One comes away from Crossing Continents’ report of Inequality and the Taliban thinking about the global situation of conflict rising and spreading because of intolerable poverty and the fact that nations, sects and corporations take advantage of and worsen this situation. One thinks about poverty creation by “entitled” wealth, national leaders’ neglect of society and individuals generation after generation, suffering well into the future. One thinks about the callously filthy rich (often public “charities,” private and nonprofit foundations, tax sheltering tax evaders) and desperately poor divide. One thinks of U.S. and other powerful nations’ foreign and domestic policies that deepen desperation, pour on flames of war, cause the rise and raging of perpetual conflict.


Sources and notes
“Pakistan inequality fuelling Taliban support,” May 13, 2010 “Crossing Continents” program Owen Bennett-Jones investigates the grievances that lie behind Pakistan’s Taliban movement,
http://news.bbc.co.uk/2/hi/programmes/newsnight/8681024.stm
Britannica notes on Punjab and Swat Valley:
Punjab
Punjab province of eastern Pakistan is bordered by the Indian state of Jammu and Kashmir to the northeast, the Indian states of Punjab and Rājasthān to the east, Sindh province to the south, Balochistān and North-West Frontier provinces to the west, and Islāmābād federal capital area and Azad Kashmir to the north. Punjab is Pakistan’s second largest province, after Balochistān, and the most densely populated. The name Punjab means ‘five waters,’ or ‘five rivers,’ and signifies the land drained by the Jhelum, Chenāb, Rāvi, Beās, and Sutlej rivers, which are tributaries of the Indus River.
Swat River Valley
Swat River in northern Pakistan formed by the junction of the Gabriāl and Ushu rivers at Kālām in the Kohistān region. Fed by melting snow and glaciers and receiving the drainage of the entire Swāt River valley, the river flows southward, then westward, until joined by the Panjkora River. The united stream then flows southwestward into the Peshāwar Plain and joins the Kābul River at Nisatta after a 200-mile (320-kilometre) course. The Swāt canals irrigate about 160,000 acres (65,000 hectares) in which sugarcane and wheat are the chief crops.

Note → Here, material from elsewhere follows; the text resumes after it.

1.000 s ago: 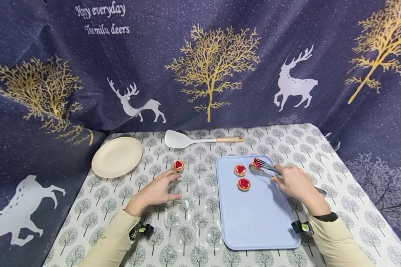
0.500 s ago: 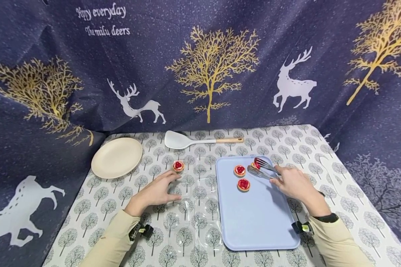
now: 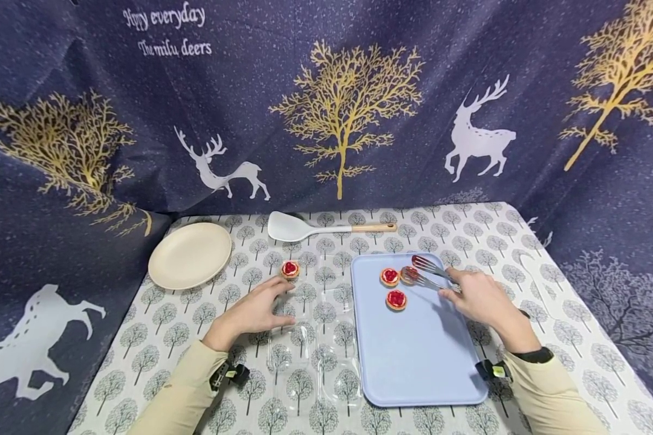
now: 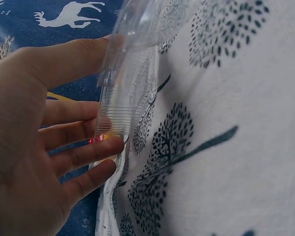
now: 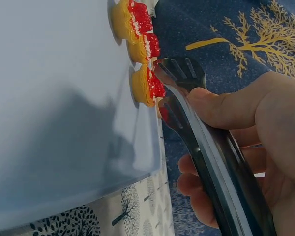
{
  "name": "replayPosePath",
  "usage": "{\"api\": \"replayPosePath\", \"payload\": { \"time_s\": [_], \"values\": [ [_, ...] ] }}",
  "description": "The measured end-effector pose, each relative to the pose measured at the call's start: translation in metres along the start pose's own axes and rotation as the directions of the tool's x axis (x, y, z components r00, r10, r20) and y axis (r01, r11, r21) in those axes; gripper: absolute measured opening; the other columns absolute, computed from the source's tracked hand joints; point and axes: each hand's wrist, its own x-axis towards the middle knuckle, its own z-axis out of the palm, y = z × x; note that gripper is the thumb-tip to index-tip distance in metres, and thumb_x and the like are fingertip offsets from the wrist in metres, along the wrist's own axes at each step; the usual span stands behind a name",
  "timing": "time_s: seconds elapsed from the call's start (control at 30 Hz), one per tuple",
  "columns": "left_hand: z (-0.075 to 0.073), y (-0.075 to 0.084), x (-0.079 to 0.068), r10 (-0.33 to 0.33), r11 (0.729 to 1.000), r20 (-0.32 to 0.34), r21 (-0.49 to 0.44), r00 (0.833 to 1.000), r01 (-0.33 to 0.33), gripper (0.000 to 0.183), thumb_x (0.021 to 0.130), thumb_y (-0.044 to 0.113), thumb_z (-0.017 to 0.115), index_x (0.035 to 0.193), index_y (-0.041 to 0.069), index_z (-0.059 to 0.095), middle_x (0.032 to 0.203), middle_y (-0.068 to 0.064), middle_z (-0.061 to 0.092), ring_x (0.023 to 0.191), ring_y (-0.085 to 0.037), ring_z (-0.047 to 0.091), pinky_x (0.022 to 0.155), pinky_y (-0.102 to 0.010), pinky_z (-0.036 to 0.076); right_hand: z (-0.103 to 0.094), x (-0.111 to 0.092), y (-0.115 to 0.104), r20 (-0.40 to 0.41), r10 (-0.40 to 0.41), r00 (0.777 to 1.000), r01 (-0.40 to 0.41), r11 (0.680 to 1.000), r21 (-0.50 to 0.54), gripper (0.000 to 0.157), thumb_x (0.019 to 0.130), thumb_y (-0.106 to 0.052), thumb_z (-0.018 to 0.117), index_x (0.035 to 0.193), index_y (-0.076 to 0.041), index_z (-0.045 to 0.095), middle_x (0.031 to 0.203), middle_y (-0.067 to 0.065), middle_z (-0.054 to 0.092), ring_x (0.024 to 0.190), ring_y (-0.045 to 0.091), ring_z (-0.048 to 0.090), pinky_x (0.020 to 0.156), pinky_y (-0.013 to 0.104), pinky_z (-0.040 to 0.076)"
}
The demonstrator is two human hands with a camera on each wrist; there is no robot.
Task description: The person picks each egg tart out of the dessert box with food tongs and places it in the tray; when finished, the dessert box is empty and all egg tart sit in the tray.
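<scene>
My right hand grips metal serving tongs with fork-like ends over the blue tray. The tong ends stand apart. One overlaps a red-topped tart in the head view; two more tarts, the left one and the near one, sit close by on the tray. My left hand touches the left side of a clear plastic container, thumb and fingers spread and fairly straight. Another tart sits at the container's back left, partly seen behind my fingers in the left wrist view.
A cream plate lies at the back left. Along the back lies a white spatula with a wooden handle. A clear plastic piece is at the right. A dark blue printed cloth hangs behind the table.
The rightmost tart on the tray has shifted left and slightly nearer to me, close beside the left one. The tong ends have spread a little. My left hand stays put.
</scene>
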Motion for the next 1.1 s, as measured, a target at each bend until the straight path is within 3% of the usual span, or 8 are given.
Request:
{"api": "replayPosePath", "payload": {
  "time_s": [0.3,0.43,0.57,0.77,1.1],
  "values": [
    [-0.002,0.003,0.001,-0.001,1.000,-0.003,0.013,1.000,0.001,0.083,0.074,0.041,0.081,0.140,0.003,0.049,0.145,-0.014,0.047,0.122,-0.029,0.055,0.109,-0.047,0.043,-0.005,0.003,-0.006,-0.039,-0.028,0.999,0.027,1.000,-0.011,0.057,0.085,-0.033,0.074,0.126,0.003,0.059,0.099,0.029,0.069,0.062,0.027,0.062,0.061,0.054,0.056],
    [-0.003,0.004,0.001,0.010,1.000,0.002,0.021,1.000,-0.010,0.082,0.075,0.039,0.081,0.140,0.002,0.049,0.141,-0.013,0.050,0.116,-0.024,0.057,0.107,-0.045,0.046,-0.007,0.005,-0.010,-0.028,-0.034,0.999,0.034,0.999,0.002,0.062,0.086,-0.035,0.072,0.131,0.004,0.056,0.095,0.025,0.070,0.057,0.018,0.059,0.061,0.050,0.057],
    [-0.004,0.005,0.000,0.012,1.000,0.013,0.018,1.000,-0.012,0.082,0.076,0.039,0.080,0.140,0.001,0.048,0.142,-0.013,0.048,0.120,-0.025,0.055,0.110,-0.045,0.043,-0.009,0.010,-0.017,-0.013,-0.051,0.999,0.051,0.999,0.015,0.063,0.087,-0.036,0.071,0.132,0.005,0.055,0.086,0.018,0.070,0.051,0.008,0.051,0.059,0.044,0.057],
    [-0.006,0.006,-0.001,0.033,0.999,0.013,0.032,0.999,-0.033,0.081,0.077,0.039,0.080,0.140,0.001,0.048,0.143,-0.014,0.047,0.121,-0.027,0.054,0.109,-0.047,0.043,-0.010,0.020,-0.027,-0.068,-0.107,0.992,0.106,0.994,-0.018,0.059,0.086,-0.037,0.072,0.127,0.004,0.059,0.101,0.024,0.071,0.059,0.019,0.061,0.065,0.051,0.058],
    [-0.011,0.006,0.001,0.058,0.998,0.001,0.036,0.998,-0.058,0.078,0.077,0.036,0.080,0.139,0.000,0.049,0.143,-0.013,0.047,0.122,-0.029,0.054,0.109,-0.048,0.043,-0.011,0.041,-0.050,-0.099,-0.191,0.977,0.191,0.982,-0.005,0.055,0.088,-0.037,0.069,0.127,0.001,0.059,0.102,0.018,0.072,0.067,0.025,0.067,0.071,0.050,0.058]
  ]
}}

“Crossing Continents,” recipient of the Amnesty International, One World and New York Festival Awards, is BBC Radio 4’s award-winning foreign affairs documentary series. The program is broadcast 28 times a year on Thursdays and is repeated on Mondays, http://news.bbc.co.uk/2/hi/programmes/crossing_continents/2712645.stm
Journalist Owen Bennett-Jones, educated at the London School of Economics and Oxford University, has been based in Geneva, Islamabad and Hanoi. In 2003, he wrote Pakistan: Eye Of The Storm, a modern history of the country, and is working on a second edition. His coverage of events in Pakistan in 2007 and 2008 included interviews with Benazir Bhutto, Nawaz Sharif and President Pervez Musharraf, reporting on the country’s corruption, Benazir Bhutto’s return and on the aftermath of her assassination. For excellence as an interviewer and reporter, Bennett-Jones won the Sony Radio Gold Award in the News Journalist of the Year category for 2008. He has written for key British newspapers including The Guardian, Financial Times and The Independent and, in addition to “Crossing Continents,” has been a presenter on another BBC World Service radio news program, “The Interview.”